"Never, ever underestimate your ability to change the world." - October 1970

The event that has most shaped my Lean In approach to life is one I cannot even remember. I was four years old and my mother died of cancer. Although my memory bank cannot serve up footage of this time, my cells seemed to have stored the event in a file marked “VERY IMPORTANT.”

You see, if your mother dies at age 32, then you might very well do the same. And if you’re going to die young, then you better live fully. This is the only explanation I can find for my go-getterness. As the daughter of a man who collected his gold watch at the 35-year mark — in the insurance industry, no less — I was not raised to take risks or aim high. My stepmother did not work a day of my childhood. I never attended a “Take Your Child to Work” day. No Tiger Mom cranked up the metronome atop our piano.

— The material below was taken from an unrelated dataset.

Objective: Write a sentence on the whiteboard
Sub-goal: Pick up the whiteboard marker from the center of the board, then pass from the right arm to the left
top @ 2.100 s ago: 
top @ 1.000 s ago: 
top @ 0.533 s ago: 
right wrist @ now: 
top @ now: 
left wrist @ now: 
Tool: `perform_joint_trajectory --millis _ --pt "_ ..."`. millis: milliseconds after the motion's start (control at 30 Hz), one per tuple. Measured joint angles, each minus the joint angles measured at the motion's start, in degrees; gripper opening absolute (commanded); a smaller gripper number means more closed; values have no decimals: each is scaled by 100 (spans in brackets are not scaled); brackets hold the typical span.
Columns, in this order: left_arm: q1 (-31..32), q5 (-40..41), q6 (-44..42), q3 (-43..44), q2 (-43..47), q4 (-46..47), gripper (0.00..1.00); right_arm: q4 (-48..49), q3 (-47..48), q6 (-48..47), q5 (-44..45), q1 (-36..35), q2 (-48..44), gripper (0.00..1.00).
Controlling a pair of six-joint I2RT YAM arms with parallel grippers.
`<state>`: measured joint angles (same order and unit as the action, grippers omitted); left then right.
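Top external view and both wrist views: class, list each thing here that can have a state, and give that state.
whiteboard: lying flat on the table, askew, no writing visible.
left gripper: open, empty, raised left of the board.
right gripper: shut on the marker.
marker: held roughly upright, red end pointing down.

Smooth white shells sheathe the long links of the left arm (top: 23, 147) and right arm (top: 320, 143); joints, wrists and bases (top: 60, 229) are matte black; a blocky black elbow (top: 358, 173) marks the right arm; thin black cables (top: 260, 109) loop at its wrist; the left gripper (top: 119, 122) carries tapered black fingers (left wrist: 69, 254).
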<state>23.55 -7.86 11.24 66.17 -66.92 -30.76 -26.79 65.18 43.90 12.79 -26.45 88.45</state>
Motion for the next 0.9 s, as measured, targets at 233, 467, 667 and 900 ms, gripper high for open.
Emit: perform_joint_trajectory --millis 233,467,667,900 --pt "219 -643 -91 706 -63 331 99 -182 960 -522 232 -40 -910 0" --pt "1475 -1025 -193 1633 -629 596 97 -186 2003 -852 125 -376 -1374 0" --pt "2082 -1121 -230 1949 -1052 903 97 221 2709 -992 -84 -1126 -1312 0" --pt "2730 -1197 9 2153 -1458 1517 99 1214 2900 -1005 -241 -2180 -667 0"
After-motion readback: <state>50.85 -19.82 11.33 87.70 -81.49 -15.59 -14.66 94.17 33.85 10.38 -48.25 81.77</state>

Life’s too short to wait around for others to come fix what you see in the world that is broken.

Yet I had something even better. A creative spirit, a short attention span, and a debt to my deceased mother to realize my potential. A trifecta born of tragedy has yielded an abundance of gifts. Amazing things happen when you pay attention and realize that life’s too short to wait around for others to come fix what you see in the world that is broken.

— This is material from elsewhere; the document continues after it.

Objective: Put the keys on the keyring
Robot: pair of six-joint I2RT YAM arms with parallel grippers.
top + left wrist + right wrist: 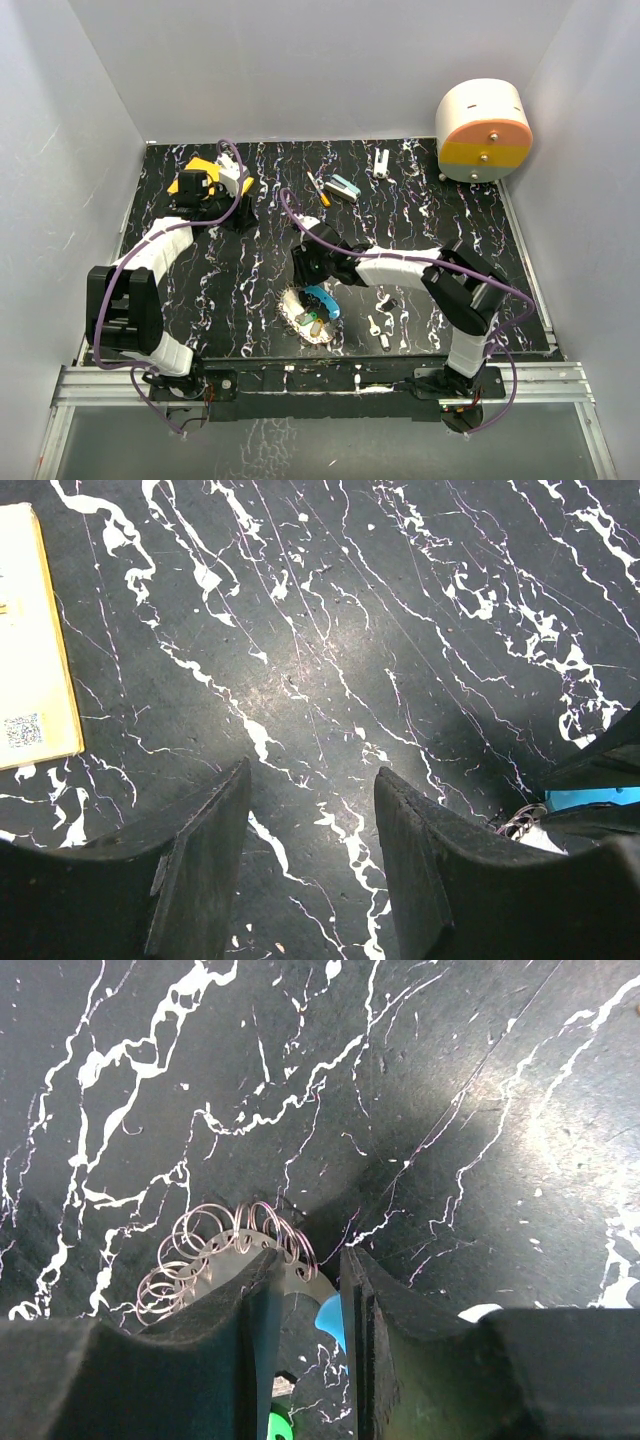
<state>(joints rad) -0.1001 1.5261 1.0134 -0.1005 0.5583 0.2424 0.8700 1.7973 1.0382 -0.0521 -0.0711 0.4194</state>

In 2012, I had the ultimate Lean In moment of my life. After years of working as a Creative Director in advertising, I simply could not be quiet a moment longer about the lack of female leadership in my field. Advertising is a man’s world. Ideally, a single man’s world. The vampire hours and last-minute meetings make it virtually impossible for anyone with someplace else to be. I shudder to think how many dogs have gone unfed, unwalked, and unloved so that some mediocre TV spot could see airtime. Kids? Forget about it.

This became the professional itch I simply had to scratch. So I leaned in — hard — and challenged this age-old boys club.

The very thing that drives women away from advertising — the family-unfriendliness of the business — causes the family-unfriendliness of ads. Yet women — moms, especially — are the single most powerful consumer segment in the world. Every Super Bowl always has two losers and only one is an NFL team. The other is any advertiser who paid $4.5 million to air ads that — almost inevitably — aren’t funny or motivating to women.

Bearing witness to this became the professional itch I simply had to scratch. So I leaned in — hard — and challenged this age-old boys club. How? By organizing and hosting a first-time event that brought together 30 agencies from all over the country to raise awareness, problem-solve solutions, and create community around the issue 365 days a year. I didn’t have a grant. Or a big corporation backing me up. I didn’t even have a staff. Once again, I had something even better. A certainty that this issue matters and that I am meant to be an agent of change. I am doing the very thing, at this very moment, that is my highest contribution to my industry. And that is the most fitting tribute I can make to the mother I lost 42 years ago.

Never, ever underestimate your ability to change the world. That person you’ve been waiting for — to come fix the thing you see that so needs fixing? Be open to the possibility that the person very well may be you.


Kat Gordon is a marketing to women expert and founder of the 3% Conference, a 2 day, 800 person event in New York City which champions creative female talent and leadership. Follow Kat Gordon on Twitter @katgordon.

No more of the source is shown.